→ Your objective:
Search the listing for the string "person" and copy every line that contains it.

→ Records:
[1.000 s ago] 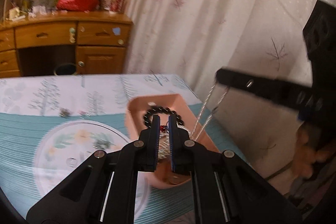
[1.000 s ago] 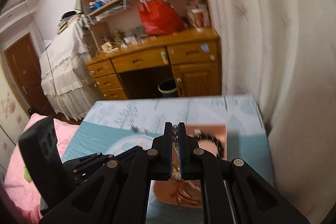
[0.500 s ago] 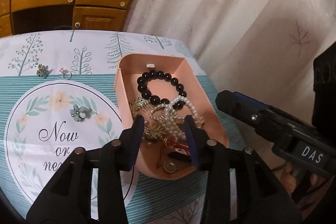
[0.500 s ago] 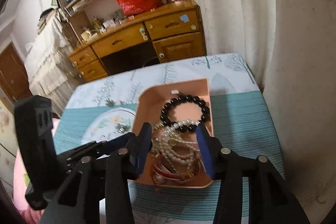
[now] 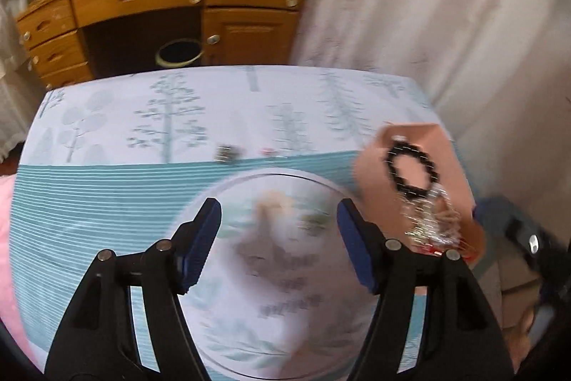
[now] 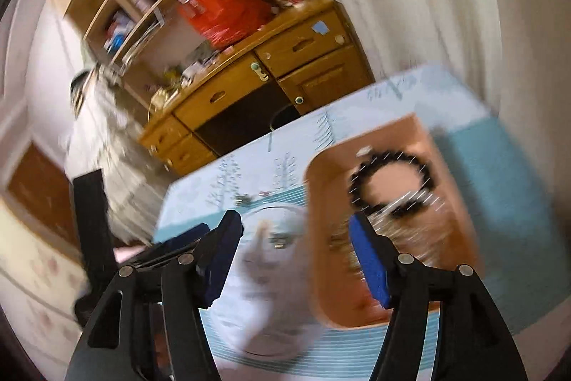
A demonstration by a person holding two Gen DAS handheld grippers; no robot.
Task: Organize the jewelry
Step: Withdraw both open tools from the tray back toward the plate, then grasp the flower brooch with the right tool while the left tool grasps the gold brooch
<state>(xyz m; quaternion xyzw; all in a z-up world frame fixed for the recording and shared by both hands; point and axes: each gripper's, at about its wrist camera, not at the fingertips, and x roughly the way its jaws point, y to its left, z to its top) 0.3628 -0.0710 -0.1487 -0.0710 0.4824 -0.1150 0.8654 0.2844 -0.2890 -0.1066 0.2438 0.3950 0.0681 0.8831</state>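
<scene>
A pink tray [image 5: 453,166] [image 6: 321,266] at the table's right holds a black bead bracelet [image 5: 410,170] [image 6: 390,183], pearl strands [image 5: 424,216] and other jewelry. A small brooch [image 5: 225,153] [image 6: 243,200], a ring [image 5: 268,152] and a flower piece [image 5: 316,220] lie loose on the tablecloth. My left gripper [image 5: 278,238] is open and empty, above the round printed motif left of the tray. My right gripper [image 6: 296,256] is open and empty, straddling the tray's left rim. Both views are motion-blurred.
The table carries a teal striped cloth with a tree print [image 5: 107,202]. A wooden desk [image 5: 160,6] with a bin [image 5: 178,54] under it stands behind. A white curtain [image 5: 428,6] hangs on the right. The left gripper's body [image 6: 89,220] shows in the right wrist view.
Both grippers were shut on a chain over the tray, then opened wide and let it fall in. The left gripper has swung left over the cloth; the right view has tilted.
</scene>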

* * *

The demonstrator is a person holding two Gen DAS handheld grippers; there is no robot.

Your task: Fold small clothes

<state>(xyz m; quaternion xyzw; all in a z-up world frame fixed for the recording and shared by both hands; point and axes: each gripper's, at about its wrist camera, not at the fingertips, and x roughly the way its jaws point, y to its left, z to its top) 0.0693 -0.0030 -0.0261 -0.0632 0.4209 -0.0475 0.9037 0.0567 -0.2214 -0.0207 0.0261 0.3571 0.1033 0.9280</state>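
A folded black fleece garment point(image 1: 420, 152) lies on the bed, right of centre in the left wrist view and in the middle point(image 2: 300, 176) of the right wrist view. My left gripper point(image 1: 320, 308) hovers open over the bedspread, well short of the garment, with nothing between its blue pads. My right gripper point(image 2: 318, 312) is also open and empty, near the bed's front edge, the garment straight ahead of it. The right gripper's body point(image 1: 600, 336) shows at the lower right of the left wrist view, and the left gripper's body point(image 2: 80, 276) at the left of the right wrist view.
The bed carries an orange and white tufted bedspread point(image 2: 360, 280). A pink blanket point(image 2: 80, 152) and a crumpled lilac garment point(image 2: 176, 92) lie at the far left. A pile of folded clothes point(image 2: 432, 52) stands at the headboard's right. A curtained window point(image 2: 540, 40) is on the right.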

→ Written response:
A demonstration by a person holding two Gen DAS handheld grippers; no robot.
The demonstrator is a person holding two Gen DAS handheld grippers; there is no robot.

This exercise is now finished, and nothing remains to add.